Activity. With the line containing "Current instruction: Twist" as the first line and the last line of the records as the final one, reproduce that range exactly.

Extracted records.
———

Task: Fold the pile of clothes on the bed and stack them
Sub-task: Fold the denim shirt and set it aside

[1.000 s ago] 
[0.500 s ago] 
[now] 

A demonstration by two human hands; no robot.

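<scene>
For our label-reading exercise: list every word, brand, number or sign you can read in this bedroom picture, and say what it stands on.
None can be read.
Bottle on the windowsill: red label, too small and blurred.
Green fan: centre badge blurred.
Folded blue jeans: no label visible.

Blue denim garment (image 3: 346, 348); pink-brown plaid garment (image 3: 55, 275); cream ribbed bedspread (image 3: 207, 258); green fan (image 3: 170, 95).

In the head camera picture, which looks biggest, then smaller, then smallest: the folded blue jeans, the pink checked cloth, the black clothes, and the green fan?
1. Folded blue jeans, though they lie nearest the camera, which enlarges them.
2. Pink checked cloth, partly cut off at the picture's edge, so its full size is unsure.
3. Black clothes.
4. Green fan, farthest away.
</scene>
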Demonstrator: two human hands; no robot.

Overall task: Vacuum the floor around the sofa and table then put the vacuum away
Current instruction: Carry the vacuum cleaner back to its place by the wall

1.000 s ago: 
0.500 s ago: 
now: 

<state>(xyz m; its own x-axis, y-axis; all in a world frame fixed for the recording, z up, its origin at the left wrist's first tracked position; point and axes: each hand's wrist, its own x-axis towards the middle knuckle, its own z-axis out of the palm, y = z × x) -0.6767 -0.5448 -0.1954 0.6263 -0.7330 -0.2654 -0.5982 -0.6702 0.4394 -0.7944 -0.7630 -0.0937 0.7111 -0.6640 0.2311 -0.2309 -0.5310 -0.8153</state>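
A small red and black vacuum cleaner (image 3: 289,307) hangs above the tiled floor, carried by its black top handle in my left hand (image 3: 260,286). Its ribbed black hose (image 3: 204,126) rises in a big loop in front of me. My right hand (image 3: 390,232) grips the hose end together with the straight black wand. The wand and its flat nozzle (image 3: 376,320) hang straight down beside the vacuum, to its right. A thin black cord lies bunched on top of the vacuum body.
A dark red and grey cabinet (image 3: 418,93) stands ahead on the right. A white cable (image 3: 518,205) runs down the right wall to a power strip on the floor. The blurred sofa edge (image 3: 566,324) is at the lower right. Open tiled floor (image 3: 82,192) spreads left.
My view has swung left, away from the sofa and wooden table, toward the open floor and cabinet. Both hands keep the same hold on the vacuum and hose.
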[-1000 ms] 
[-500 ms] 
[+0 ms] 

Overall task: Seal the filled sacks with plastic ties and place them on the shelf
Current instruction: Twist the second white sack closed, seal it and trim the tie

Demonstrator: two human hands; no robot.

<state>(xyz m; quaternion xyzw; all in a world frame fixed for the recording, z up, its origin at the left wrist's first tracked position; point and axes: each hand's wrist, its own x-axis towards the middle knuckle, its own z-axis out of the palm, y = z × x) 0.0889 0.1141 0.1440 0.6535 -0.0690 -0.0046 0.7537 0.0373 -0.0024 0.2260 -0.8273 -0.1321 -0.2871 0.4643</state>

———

Problem solution.
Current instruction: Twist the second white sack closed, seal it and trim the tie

Demonstrator: two human hands; no robot.

<state>(xyz m; quaternion xyzw; all in a world frame fixed for the recording, z up, its origin at the left wrist's first tracked position; point and axes: each hand's wrist, its own x-axis towards the middle knuckle, its own z-axis out of the palm, y = z × x) 0.0889 0.1141 0.1440 0.6535 -0.0690 -0.0046 0.7537 0.0373 -0.0024 0.2260 -0.8273 -0.1321 -0.2871 0.4643</state>

Nothing further is required for this answer.